**Exercise directions:**
Starting with the line that contains "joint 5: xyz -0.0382" and stopping after the line that contains "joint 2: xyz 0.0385", return each line below exactly as written, with no others.

**Data in this exercise:**
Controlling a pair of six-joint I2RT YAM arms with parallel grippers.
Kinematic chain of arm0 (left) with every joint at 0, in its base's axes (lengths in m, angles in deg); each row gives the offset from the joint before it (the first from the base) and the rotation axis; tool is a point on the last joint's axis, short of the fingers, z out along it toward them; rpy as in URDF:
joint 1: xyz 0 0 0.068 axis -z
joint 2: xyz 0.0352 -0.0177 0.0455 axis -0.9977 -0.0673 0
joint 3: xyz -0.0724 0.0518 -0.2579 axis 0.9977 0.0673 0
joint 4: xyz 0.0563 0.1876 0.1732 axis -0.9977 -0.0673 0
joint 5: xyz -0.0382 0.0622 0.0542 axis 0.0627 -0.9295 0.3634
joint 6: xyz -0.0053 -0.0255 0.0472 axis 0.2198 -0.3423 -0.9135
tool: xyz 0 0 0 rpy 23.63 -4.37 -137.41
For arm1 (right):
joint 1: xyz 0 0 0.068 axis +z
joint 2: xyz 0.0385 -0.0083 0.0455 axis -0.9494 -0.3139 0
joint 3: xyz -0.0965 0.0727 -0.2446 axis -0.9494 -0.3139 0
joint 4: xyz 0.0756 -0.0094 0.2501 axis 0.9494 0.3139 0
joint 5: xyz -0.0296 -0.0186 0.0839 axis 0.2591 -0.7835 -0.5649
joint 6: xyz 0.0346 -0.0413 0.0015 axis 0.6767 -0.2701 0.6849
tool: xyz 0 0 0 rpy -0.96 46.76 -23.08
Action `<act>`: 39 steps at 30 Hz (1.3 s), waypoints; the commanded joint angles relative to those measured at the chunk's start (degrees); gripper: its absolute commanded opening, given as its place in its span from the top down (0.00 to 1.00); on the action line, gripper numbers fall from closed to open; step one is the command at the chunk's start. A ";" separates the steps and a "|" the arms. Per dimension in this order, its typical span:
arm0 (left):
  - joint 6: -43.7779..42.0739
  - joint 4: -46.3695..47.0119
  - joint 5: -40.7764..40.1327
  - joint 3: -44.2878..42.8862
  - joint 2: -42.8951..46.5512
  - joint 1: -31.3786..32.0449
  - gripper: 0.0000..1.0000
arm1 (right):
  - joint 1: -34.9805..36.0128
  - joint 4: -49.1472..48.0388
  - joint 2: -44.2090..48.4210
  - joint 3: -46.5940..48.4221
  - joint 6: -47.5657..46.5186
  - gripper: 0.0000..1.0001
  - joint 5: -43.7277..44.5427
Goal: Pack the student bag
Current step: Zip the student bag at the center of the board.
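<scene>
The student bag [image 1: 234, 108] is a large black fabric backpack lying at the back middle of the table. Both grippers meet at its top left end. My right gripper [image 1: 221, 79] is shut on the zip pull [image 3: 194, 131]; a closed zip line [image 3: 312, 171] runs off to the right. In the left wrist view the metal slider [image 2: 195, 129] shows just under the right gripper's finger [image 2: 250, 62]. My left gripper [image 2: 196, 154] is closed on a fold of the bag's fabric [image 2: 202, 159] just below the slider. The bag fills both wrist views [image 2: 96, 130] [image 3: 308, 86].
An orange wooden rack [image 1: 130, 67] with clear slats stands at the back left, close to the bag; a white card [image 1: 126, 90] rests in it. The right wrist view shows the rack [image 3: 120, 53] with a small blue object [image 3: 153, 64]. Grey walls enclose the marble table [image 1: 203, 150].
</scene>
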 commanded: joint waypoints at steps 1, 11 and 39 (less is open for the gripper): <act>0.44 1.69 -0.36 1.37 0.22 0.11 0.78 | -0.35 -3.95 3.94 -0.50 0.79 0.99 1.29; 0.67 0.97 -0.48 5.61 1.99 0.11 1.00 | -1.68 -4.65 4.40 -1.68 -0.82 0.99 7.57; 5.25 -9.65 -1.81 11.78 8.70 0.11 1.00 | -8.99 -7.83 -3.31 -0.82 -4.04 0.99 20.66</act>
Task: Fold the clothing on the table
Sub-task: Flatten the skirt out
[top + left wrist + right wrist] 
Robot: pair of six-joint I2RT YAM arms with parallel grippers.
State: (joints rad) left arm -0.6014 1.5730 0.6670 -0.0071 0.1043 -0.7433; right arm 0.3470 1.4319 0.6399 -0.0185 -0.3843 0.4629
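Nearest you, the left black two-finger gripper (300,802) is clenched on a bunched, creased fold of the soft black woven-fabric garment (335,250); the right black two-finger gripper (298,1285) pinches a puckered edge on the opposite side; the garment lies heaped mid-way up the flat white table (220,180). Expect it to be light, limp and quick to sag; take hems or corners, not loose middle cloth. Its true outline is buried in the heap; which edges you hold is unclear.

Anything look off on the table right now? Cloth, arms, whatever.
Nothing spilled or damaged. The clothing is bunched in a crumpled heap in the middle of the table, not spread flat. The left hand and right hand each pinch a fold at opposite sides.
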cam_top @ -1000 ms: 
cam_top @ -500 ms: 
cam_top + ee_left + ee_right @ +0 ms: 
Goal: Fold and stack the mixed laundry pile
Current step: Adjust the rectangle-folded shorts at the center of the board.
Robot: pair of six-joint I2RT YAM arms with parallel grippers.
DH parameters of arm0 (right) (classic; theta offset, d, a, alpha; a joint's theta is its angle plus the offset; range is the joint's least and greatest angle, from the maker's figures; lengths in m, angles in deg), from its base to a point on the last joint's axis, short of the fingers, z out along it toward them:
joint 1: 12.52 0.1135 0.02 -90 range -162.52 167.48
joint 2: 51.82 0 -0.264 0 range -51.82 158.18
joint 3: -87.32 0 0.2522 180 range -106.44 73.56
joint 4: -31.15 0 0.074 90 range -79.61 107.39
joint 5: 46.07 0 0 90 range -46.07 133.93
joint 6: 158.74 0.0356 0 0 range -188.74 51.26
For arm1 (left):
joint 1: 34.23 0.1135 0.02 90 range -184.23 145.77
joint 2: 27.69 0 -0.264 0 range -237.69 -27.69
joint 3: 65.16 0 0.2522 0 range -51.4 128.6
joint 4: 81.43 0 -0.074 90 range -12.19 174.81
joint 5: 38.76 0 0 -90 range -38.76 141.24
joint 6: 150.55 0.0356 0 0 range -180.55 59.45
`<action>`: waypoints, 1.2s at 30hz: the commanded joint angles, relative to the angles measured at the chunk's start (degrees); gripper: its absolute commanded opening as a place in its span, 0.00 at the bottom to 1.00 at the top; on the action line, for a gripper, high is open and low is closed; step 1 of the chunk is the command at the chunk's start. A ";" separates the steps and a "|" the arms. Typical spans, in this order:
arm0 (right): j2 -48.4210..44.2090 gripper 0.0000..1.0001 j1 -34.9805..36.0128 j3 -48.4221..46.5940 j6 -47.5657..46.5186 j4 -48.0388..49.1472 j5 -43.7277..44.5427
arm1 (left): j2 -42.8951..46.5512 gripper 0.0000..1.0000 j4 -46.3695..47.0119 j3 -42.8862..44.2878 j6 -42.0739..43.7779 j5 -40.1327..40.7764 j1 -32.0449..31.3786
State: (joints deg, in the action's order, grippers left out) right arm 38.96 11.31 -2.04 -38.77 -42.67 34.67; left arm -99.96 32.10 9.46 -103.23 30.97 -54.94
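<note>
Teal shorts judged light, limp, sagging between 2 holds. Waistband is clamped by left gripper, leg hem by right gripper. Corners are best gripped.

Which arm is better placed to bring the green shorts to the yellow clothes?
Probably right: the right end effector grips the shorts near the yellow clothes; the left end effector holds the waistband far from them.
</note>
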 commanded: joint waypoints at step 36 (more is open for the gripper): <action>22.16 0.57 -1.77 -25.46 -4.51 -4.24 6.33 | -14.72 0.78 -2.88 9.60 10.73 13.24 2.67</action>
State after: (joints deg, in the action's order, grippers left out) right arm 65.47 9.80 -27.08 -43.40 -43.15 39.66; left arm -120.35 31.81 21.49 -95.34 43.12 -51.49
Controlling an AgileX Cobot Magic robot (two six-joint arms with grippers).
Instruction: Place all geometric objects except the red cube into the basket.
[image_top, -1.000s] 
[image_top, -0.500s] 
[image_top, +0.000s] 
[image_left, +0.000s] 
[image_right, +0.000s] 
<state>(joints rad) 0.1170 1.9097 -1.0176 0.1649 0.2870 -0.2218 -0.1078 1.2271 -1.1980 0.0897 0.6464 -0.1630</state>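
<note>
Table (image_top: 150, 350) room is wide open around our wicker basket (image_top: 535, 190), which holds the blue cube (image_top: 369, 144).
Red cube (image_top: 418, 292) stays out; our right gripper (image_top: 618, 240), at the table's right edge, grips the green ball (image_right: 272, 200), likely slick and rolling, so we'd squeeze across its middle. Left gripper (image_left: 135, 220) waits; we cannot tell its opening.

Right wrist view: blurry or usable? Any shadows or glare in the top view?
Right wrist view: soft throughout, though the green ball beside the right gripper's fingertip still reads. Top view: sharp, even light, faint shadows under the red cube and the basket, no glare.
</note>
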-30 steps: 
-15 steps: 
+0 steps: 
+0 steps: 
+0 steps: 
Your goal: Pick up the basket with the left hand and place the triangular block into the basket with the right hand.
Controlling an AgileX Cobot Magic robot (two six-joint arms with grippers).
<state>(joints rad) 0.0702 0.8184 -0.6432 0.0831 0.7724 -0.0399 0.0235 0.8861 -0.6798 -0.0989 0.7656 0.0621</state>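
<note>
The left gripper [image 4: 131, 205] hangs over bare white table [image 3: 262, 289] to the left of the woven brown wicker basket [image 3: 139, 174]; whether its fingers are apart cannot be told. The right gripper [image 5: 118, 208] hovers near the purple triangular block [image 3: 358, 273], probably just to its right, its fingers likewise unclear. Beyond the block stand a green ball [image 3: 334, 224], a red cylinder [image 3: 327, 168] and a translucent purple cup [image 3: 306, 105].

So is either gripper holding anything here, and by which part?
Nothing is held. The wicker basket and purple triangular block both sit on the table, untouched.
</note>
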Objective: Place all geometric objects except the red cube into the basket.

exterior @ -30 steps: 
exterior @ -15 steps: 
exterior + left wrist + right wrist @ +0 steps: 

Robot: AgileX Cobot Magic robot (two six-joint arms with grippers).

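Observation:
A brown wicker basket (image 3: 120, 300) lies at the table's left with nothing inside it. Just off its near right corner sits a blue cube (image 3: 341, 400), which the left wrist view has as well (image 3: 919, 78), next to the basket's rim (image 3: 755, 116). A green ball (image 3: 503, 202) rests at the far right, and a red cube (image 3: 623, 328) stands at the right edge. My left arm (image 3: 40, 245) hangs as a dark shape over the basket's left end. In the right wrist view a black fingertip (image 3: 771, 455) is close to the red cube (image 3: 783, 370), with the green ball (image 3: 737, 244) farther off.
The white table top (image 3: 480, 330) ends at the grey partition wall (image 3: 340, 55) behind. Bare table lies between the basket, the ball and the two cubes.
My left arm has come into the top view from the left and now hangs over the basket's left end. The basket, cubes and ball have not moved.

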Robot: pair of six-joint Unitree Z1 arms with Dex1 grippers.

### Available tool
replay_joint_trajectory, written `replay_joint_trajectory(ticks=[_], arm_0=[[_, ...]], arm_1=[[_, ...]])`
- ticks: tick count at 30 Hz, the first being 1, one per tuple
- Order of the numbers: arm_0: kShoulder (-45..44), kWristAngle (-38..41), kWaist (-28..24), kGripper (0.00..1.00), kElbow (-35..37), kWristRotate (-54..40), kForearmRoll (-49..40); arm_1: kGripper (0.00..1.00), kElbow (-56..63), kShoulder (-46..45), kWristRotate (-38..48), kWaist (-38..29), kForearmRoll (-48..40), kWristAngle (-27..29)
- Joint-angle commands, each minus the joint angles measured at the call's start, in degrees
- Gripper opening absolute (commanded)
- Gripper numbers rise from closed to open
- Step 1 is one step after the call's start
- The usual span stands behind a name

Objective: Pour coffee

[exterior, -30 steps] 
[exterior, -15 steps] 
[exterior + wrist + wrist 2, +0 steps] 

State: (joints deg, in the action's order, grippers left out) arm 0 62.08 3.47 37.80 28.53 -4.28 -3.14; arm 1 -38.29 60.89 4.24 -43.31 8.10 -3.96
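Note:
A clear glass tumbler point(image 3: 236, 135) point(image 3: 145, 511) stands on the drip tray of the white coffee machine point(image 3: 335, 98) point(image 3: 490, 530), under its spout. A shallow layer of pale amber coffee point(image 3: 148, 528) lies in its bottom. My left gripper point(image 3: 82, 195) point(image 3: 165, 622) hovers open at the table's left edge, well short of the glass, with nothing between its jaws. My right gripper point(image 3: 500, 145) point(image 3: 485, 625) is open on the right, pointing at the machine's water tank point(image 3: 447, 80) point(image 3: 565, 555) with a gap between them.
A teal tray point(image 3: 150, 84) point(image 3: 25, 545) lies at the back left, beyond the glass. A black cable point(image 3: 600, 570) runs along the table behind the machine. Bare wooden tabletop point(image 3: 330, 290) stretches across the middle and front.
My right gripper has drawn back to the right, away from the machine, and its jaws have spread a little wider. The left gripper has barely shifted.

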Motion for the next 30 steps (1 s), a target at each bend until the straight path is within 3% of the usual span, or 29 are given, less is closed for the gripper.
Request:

**Response to the exercise:**
joint 5: xyz -0.0382 0.0622 0.0542 axis 0.0627 -0.9295 0.3634
joint 6: xyz -0.0053 -0.0255 0.0472 axis 0.2198 -0.3423 -0.9135
tool: xyz 0 0 0 rpy 23.63 -4.37 -137.41
For arm1 (right):
joint 1: xyz 0 0 0.068 axis +z
joint 2: xyz 0.0385 -0.0083 0.0455 axis -0.9494 -0.3139 0

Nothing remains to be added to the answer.